Le duel entre les charnières, notamment entre Finn Russell et Antoine Dupont, promet d’être un moment clé du match selon Tuipulotu : “Je ne vais pas être objectif car je joue plus souvent avec Finn, mais évidemment, on connaît tous Dupont. Qui ne le connaît pas et ne l’admire pas ? Pareil pour Finn. Ce sont deux joueurs qui sont au sommet de leur rugby et qui sont capables de choses sur le terrain que personne d’autre n’est capable de faire, à mon avis. Donc ça rend ce match encore plus intéressant. La bataille des charnières plus généralement sera un gros enjeu du match. On a vu que Matthieu Jalibert a été très bon, et je sais que Ben (White, le demi de mêlée écossais) est très impatient de jouer ce match et d’être face à Dupont. Cette bataille entre ces quatre joueurs pourrait décider du sort du match.”

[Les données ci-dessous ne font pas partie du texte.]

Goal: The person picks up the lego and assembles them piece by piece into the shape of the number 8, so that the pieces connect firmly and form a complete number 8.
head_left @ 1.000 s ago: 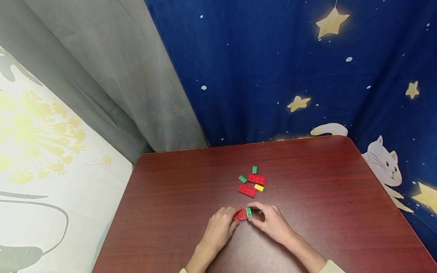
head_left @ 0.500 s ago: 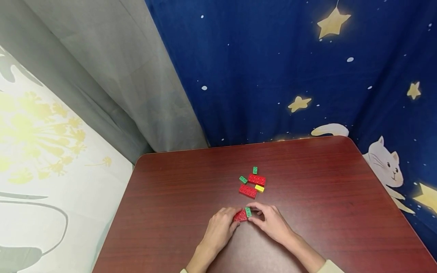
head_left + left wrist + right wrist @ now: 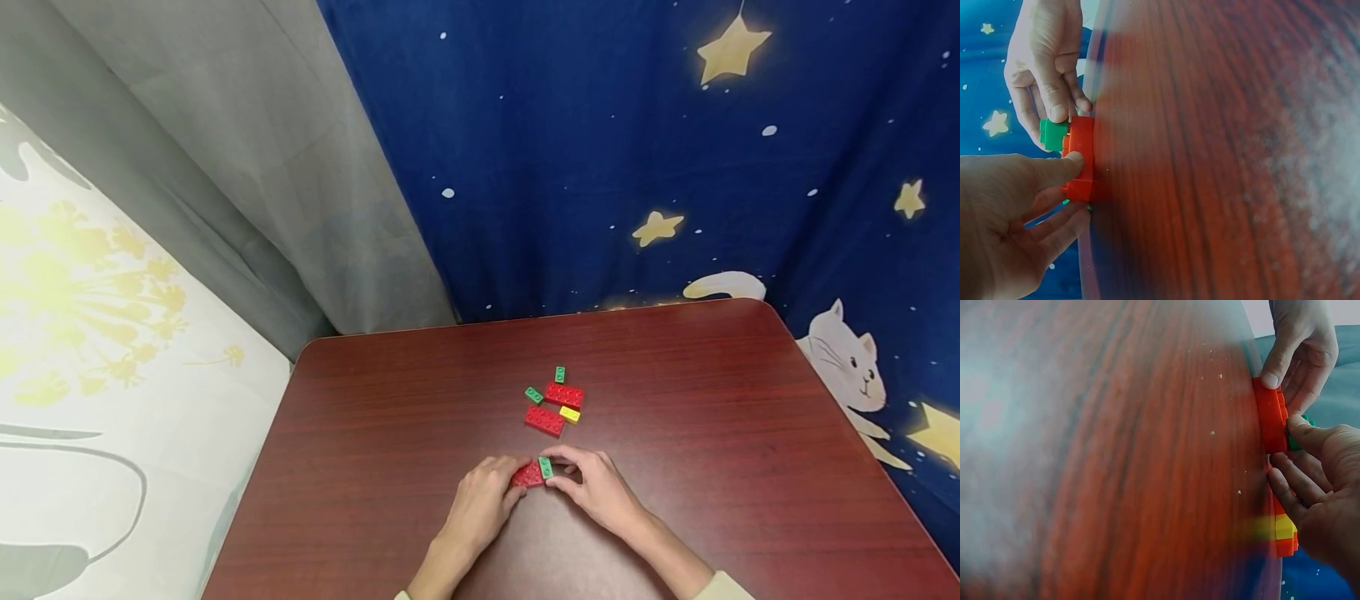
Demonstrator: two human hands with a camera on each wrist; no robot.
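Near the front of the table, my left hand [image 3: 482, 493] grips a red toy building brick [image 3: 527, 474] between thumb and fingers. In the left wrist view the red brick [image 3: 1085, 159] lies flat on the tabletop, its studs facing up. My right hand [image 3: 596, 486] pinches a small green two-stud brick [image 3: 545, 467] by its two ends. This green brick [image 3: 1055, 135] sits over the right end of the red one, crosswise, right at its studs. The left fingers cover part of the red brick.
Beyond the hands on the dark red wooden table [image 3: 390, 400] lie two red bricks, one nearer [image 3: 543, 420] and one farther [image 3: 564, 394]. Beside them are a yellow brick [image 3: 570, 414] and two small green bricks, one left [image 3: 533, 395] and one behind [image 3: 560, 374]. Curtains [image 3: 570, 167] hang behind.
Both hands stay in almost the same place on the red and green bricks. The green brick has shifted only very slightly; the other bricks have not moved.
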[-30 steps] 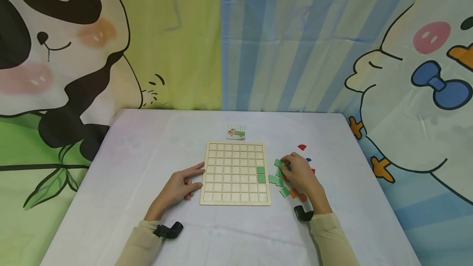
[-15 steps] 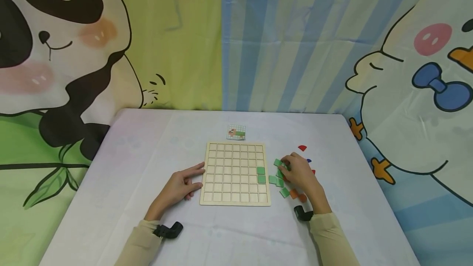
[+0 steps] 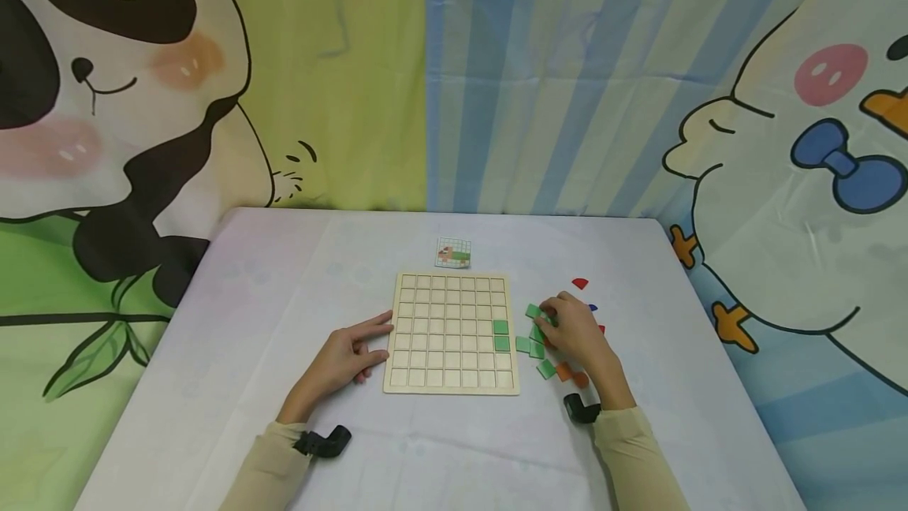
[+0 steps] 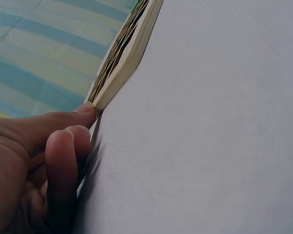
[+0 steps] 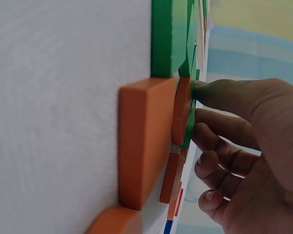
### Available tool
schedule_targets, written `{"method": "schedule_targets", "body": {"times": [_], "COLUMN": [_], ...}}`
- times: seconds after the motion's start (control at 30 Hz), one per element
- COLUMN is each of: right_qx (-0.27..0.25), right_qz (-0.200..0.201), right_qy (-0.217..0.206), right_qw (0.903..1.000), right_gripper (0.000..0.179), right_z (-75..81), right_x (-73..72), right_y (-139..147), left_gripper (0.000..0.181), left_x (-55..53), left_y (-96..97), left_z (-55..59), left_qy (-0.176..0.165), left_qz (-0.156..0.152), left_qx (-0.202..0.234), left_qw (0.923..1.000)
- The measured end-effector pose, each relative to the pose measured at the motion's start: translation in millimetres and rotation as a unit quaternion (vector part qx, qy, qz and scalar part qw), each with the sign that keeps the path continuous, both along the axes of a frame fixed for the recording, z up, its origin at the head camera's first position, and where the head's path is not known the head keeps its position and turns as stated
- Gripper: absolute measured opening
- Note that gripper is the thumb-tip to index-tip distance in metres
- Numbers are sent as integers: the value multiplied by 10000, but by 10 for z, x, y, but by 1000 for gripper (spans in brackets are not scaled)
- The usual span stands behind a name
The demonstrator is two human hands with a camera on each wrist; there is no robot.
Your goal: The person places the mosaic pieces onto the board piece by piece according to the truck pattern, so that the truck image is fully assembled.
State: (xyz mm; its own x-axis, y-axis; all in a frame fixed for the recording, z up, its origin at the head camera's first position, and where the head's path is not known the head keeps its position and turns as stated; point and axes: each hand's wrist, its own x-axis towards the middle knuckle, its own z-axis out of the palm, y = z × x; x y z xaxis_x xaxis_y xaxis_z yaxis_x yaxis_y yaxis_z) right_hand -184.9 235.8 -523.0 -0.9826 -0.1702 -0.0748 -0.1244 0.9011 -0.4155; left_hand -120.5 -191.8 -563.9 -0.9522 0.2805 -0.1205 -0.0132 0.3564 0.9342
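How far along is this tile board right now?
Done: two green tiles sit in the board's rightmost column. In hand: the left hand touches the board's left edge; the right hand is at the loose green tiles, grip unclear. Remaining: most squares are bare, orange pieces lie loose, and the picture card seems to show a larger design.

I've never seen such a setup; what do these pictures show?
No machine here: someone works bare-handed. The wide picture comes from a head-worn camera; the two close-ups come from wrist cameras. On the white cloth lies a gridded board holding two green square tiles, with a pattern card beyond it, and loose green tiles and orange pieces to its right. The left hand touches the board's edge; the right hand has fingertips at the loose green tiles; whether one is held is unclear.
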Motion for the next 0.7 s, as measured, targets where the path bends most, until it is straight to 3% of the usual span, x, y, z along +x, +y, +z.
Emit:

Enfin, interrogé sur son succès avec Glasgow face à Toulouse, Tuipulotu garde les pieds sur terre : “Le rugby international et le rugby de clubs sont deux choses différentes. Je serais idiot de penser que parce que j’ai battu Toulouse avec mon club, je vais battre l’équipe de France avec ma sélection. Mais il y a certains aspects tactiques de ce match que l’on peut utiliser, des choses qui nous ont permis de les battre. Finalement, ils restent humains et ce sont les mêmes hommes qui jouent pour Toulouse et l’équipe de France. Donc on peut prendre un peu de confiance après ce match de Coupe des champions mais c’est tout.”
Samedi, l’Écosse aura à cœur d’aller chercher un exploit face à des Bleus toujours prétendants au titre, dans un Murrayfield qui promet une ambiance électrique.